Here is a previous discussion on Beesource:
http://www.beesource.com/forums/archive/index.php/t-200375.html


----------



## johnbeejohn (Jun 30, 2013)

haha this is crazy just thinking the same thng this morning when i woke up !! strange.....


----------



## deknow (Jul 17, 2006)

If it were an issue, radiation can be used to kill the spores....but once encapsulated in wax there doesn't seem to be an issue.


----------



## kaizen (Mar 20, 2015)

I thought afb and efb you were supposed to burn the whole thing?


----------



## Michael Bush (Aug 2, 2002)

>I thought afb and efb you were supposed to burn the whole thing?

EFB? No. AFB? Yes. But that is an infection. The point is that people sell wax and that wax may have AFB spores in it and that wax with spores will be used to make foundation. Should they have burned the hive with the infested wax? Of course. But what if they didn't bother to notice? Or they don't care?


----------



## deknow (Jul 17, 2006)

...or they use antibiotics routinely and have no idea they have a suppressed infection.


----------



## Michael Bush (Aug 2, 2002)

>...or they use antibiotics routinely and have no idea they have a suppressed infection.

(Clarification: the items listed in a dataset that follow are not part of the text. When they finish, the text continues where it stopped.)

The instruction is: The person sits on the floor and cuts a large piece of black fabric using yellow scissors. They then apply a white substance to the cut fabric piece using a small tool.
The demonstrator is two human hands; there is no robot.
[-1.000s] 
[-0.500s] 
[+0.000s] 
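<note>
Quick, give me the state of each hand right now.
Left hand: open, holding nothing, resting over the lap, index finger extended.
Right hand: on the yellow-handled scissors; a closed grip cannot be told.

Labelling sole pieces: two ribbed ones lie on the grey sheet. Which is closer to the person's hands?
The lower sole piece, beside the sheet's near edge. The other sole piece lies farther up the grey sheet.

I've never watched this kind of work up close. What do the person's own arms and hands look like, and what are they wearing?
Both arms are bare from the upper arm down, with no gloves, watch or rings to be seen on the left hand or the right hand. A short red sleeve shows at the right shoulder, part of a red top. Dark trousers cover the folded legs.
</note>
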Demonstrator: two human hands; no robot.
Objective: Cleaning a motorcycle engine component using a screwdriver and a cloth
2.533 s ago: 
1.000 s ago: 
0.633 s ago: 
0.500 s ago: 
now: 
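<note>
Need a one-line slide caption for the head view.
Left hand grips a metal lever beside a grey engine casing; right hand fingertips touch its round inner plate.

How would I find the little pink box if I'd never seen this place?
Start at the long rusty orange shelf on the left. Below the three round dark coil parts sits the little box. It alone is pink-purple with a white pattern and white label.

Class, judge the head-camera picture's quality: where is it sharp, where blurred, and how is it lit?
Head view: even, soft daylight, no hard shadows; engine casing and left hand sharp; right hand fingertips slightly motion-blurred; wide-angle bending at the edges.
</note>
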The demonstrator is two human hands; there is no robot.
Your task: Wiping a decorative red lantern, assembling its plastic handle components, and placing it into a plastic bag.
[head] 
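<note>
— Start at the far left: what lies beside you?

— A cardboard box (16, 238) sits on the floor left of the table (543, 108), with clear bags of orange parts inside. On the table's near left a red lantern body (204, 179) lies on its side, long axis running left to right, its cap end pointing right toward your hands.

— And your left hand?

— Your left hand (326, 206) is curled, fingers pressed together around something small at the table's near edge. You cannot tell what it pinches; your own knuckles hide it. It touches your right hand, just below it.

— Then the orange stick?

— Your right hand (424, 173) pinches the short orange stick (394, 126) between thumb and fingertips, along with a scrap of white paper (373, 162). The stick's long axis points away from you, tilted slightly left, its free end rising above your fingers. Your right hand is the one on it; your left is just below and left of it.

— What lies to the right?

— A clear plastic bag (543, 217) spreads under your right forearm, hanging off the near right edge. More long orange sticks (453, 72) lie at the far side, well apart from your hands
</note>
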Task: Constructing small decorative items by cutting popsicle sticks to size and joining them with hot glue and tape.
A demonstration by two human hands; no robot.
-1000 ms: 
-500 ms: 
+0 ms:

That is actually the most likely scenario...


----------



## beeware10 (Jul 25, 2010)

when foundation started being made there were no antibiotics so that is not a factor. If it was possible to infect from fdn it would have shown up years ago when there was much more afb. anyone showing afb will have to blame something else rather than fdn. from my experience most problems are beekeeper related.


----------



## Rader Sidetrack (Nov 30, 2011)

New Zealand has an agency dedicated to _AFB Management_.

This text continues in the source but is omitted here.